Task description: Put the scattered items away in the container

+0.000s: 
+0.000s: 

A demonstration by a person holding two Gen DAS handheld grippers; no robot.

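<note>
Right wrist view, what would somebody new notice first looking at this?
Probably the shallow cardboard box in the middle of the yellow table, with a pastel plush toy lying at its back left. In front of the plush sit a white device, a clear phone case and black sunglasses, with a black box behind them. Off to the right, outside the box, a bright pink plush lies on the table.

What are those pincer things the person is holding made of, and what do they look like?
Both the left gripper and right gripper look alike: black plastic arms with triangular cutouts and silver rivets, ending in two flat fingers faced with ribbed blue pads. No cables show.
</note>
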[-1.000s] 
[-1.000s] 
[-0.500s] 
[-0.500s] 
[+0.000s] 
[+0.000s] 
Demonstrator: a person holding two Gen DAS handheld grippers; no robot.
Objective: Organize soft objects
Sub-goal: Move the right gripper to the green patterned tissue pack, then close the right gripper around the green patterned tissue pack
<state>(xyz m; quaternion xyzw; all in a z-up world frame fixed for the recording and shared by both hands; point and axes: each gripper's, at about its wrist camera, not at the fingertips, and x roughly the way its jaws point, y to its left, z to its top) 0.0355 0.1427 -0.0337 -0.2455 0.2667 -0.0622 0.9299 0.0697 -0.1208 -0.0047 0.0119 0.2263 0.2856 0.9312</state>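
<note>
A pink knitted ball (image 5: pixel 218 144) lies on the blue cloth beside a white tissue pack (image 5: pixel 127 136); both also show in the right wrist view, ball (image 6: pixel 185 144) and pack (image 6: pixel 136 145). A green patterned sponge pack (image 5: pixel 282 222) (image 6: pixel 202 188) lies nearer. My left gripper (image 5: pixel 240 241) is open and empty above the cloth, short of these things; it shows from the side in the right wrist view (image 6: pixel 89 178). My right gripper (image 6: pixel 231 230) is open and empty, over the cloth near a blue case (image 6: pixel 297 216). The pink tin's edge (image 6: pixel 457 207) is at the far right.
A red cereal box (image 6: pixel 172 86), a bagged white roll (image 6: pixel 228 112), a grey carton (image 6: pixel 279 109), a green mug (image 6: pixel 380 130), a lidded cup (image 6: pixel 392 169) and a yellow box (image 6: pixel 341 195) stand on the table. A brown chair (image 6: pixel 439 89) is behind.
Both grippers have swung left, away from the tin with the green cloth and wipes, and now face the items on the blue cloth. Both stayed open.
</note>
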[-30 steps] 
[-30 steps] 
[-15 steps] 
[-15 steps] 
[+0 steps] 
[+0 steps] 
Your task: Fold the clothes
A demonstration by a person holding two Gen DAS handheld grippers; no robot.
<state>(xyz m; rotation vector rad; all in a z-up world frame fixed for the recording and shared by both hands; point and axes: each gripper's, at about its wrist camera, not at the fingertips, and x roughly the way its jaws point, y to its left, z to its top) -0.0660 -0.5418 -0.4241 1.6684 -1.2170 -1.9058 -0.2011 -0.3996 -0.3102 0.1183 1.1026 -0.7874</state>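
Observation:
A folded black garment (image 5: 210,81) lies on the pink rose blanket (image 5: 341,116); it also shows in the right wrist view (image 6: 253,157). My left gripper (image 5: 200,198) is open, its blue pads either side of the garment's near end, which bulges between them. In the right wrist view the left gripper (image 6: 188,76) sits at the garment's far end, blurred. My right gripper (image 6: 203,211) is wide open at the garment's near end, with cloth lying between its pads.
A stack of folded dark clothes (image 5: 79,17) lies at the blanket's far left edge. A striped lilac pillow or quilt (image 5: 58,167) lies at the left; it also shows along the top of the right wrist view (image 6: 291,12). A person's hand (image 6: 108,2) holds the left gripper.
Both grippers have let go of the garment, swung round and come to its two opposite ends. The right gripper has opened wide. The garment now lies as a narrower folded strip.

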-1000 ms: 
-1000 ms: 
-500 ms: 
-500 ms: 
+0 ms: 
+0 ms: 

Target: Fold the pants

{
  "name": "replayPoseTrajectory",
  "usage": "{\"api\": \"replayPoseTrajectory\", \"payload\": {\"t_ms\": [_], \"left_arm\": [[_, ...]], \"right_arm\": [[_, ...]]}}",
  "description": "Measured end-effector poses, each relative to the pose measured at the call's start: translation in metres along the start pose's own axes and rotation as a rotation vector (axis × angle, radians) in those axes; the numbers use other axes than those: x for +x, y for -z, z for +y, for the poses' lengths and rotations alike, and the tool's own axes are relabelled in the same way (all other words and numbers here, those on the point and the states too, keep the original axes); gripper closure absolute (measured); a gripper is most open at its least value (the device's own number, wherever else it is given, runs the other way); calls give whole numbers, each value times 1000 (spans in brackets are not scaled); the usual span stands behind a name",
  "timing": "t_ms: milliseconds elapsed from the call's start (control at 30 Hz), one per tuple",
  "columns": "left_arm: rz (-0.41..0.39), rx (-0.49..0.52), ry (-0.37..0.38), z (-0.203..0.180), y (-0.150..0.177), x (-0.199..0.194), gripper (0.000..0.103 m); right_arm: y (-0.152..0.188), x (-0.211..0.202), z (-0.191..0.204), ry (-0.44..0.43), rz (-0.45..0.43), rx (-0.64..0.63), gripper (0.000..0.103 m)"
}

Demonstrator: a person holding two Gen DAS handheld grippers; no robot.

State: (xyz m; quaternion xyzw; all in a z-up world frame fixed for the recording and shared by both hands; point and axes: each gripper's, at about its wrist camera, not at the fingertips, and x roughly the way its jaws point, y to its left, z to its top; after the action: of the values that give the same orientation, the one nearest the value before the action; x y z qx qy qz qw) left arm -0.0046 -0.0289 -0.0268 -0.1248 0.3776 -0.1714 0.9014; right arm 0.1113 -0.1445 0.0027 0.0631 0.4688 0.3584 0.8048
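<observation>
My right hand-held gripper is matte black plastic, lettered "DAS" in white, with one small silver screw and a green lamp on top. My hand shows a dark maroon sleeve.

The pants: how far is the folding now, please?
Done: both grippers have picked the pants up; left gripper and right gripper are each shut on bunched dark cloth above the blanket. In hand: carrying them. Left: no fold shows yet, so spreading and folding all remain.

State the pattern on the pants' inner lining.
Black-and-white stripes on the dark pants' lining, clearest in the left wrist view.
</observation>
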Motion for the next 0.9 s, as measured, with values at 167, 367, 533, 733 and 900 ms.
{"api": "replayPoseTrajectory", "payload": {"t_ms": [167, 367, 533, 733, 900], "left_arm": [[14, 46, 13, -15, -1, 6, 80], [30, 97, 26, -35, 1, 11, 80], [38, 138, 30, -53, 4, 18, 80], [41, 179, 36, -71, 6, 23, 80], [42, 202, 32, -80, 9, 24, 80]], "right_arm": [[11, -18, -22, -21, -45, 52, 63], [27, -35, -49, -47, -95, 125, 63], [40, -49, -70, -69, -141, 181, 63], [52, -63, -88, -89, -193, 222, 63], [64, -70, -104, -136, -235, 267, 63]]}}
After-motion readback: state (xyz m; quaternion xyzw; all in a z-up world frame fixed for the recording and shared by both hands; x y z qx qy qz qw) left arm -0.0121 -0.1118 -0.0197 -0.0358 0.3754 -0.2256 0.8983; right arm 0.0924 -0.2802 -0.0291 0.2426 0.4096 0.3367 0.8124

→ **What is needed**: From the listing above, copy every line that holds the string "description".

→ **Answer section**:
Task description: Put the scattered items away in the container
  "description": "Measured end-effector poses, each relative to the pose measured at the call's start: translation in metres along the start pose's own axes and rotation as a rotation vector (axis × angle, radians) in those axes; the numbers use other axes than those: x for +x, y for -z, z for +y, for the poses' lengths and rotations alike, and the tool's own axes are relabelled in the same way (all other words and numbers here, those on the point and the states too, keep the original axes); gripper closure absolute (measured); a gripper is most open at its least value (the device's own number, wherever else it is given, runs the other way); calls give whole numbers, each value times 1000 (spans in brackets are not scaled); the usual span stands behind a name",

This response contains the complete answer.